The fall of the yen against the dollar increases the value of wages repatriated to Japan, fueling the huge profits of domestic car makers. The currency has lost 28 percent of its value against the dollar since January 1, falling to its lowest level in three decades against the dollar.
Due to the weakening yen, Honda is currently forecasting higher operating profit and net profit than previously forecast. Operating profit for the full fiscal year is expected to be broadly equal to last year’s figure of 870 billion yen ($ 6.02 billion). Net income is projected to increase by 2.5 percent to 725 billion yen ($ 5.01 billion) compared to the previous year.
Meanwhile, Nissan saw operating profit grow 45 percent to 91.7 billion yen ($ 634.6 million) in the July-September period.

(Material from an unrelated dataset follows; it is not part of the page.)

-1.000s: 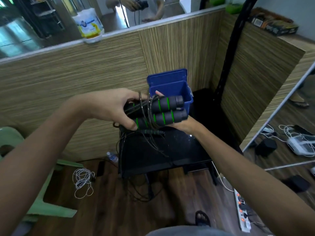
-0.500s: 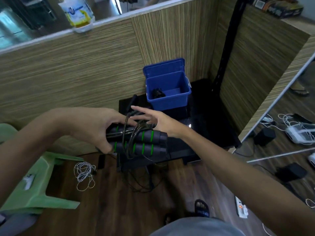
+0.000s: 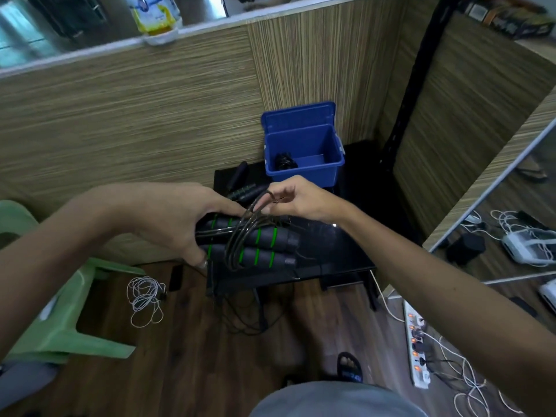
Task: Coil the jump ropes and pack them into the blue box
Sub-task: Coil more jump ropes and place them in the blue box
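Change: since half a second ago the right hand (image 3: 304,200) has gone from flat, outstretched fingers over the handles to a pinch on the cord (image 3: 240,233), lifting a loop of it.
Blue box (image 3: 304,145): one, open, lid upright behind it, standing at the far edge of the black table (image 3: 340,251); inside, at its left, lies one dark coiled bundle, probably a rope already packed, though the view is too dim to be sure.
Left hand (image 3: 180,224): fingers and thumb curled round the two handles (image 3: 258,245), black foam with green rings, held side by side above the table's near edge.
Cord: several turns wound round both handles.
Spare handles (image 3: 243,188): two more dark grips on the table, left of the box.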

This result delivered a profit margin of 3.6 percent, down from 3.3 percent a year earlier, bringing Japan’s number 3 carmaker closer to hitting the 5 percent medium-term target.

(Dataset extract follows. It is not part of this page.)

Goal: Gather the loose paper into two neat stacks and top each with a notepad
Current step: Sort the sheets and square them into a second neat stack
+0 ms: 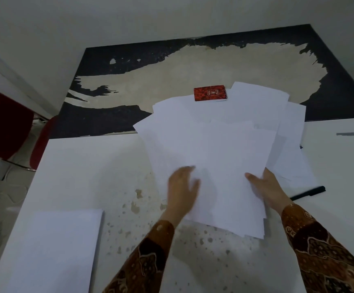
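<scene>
Paper sheets [203, 149] fan loosely beneath both hands: left hand [182, 191] flat on top, grip wide; right hand [265, 189] pinches their edge, red notepad [210, 94] beyond.

The light is soft and rather dim, with a cool grey cast over the whole view. The white worktop [83, 166] looks dull, without glare. A faint shadow lies on the paper [214, 144] beside the left hand [182, 191], and another under the paper's near edge. The left hand is smeared by motion blur, its fingers indistinct; the right hand [265, 187] is sharper. The wide lens bends straight edges outward near the frame borders, and the corners are soft. Fine detail is smoothed, as from compression, and the sheets merge into one pale mass.
</scene>
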A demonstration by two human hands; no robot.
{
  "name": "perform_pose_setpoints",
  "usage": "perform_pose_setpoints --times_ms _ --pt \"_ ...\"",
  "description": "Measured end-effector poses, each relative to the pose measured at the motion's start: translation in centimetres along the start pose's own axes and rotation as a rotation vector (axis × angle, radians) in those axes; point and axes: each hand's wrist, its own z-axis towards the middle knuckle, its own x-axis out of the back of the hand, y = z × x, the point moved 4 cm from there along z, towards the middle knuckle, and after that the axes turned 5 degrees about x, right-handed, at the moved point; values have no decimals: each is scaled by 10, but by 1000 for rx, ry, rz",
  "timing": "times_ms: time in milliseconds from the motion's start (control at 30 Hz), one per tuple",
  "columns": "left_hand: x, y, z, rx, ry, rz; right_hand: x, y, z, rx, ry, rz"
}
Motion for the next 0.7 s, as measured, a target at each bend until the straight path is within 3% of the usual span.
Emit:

Even in the face of declining vehicle sales, Nissan said higher per-vehicle revenues and better prices helped boost profitability as the company continued its drive to recover.

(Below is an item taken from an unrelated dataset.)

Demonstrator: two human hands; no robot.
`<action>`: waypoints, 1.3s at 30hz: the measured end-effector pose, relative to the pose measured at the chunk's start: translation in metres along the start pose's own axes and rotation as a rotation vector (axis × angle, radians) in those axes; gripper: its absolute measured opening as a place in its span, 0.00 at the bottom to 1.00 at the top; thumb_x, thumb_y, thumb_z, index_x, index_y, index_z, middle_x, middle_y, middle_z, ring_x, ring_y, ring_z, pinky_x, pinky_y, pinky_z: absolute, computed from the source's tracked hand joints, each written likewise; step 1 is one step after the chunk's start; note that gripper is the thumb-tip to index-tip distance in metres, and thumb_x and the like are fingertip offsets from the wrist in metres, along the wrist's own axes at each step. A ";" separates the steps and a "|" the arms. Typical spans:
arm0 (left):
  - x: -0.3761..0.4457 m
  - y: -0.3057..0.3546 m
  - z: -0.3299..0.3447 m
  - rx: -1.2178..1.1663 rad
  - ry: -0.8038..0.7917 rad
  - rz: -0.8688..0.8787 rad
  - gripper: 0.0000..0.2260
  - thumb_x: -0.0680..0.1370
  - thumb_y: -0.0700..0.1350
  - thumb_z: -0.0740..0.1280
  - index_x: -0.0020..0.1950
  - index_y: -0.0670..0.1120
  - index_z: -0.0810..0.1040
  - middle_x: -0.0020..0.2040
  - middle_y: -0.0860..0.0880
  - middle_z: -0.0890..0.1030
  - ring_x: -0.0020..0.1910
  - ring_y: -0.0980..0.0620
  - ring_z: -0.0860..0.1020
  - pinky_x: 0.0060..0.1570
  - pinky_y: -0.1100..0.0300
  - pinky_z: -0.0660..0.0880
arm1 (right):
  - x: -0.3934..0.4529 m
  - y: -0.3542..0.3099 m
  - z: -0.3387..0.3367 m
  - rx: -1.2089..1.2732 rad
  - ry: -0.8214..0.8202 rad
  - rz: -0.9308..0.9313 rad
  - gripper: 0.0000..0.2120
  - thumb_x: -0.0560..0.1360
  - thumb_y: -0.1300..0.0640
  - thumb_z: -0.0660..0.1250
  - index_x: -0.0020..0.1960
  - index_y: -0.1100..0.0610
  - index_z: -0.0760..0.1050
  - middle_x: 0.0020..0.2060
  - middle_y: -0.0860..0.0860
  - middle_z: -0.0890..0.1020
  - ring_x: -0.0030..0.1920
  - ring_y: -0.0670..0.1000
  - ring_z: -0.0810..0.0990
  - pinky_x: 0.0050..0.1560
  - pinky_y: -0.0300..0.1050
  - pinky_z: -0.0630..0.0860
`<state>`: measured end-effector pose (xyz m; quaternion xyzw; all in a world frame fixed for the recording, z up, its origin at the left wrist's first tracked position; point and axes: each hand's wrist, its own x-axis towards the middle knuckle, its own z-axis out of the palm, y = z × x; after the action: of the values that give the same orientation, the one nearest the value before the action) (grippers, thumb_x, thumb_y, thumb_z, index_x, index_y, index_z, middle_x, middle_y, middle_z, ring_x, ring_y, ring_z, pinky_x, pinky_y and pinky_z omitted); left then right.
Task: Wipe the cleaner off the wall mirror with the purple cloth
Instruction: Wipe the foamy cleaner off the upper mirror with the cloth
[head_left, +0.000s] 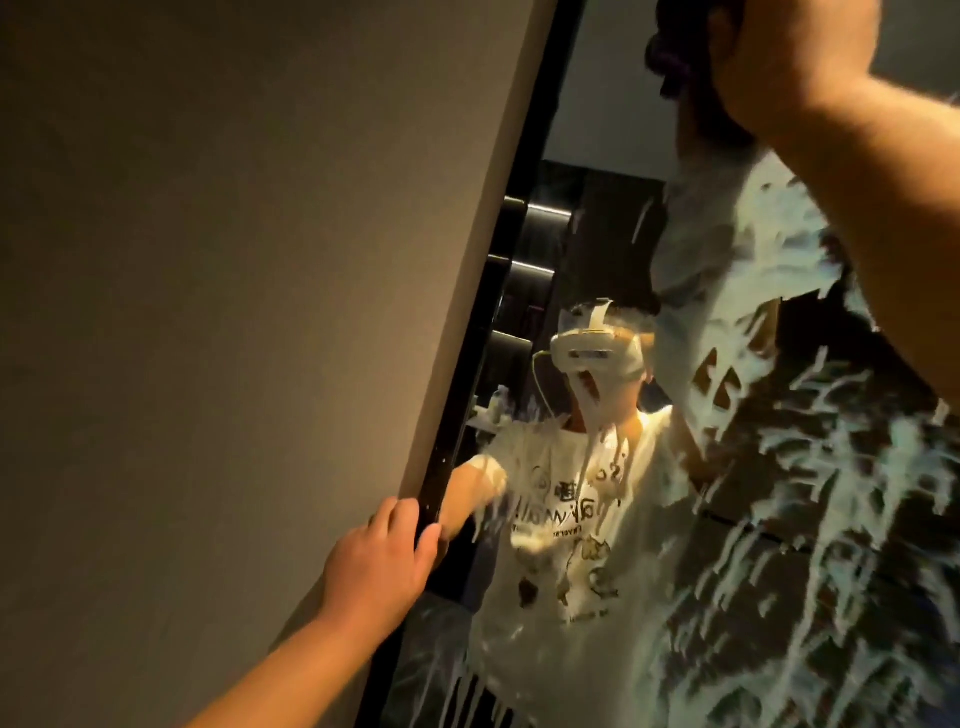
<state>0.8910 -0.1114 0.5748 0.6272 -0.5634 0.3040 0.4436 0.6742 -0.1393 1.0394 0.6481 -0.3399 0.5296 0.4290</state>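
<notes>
Head view: wall mirror (597, 249) upright, tilted rightward

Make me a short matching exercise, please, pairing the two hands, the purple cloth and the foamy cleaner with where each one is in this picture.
Things:
1. left hand
2. right hand
3. purple cloth
4. cleaner

Places:
A. streaked and dripping down the glass
B. bunched at the top of the mirror
C. gripping the mirror's dark frame
D. raised at the top right, holding the cloth

Pairs: 1-C, 2-D, 3-B, 4-A
</notes>
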 end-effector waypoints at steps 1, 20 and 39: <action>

Announcing the results on Wednesday, November 9, Chief Operating Officer Ashwani Gupta said Nissan has attracted higher levels of customers in North America, thanks in part to product renewals and lower incentives. The Spiffs have dropped to close to the industry average, and Nissan cars are packed with more expensive technology.
“The customer pays for it,” said Gupta. “Our brand’s strength is growing.”
Products such as the Ariya electric crossover, the Z sports car and the Rogue crossover have helped to enhance the brand image and win better customers and better prices. “The mix has improved a lot,” said CFO Stephen Ma. “Customers have responded very well to all our new products.”
Nissan also improved its profit forecast for the fiscal year with an improved model range and a currency tailwind that added about half a billion dollars to its quarterly operating profit.
Operating profit is now growing 46 percent to 360 billion yen ($ 2.49 billion) compared with the previous fiscal year. The revised net income projections are also better than previously reported, but still represent a 28% decrease from the previous fiscal year.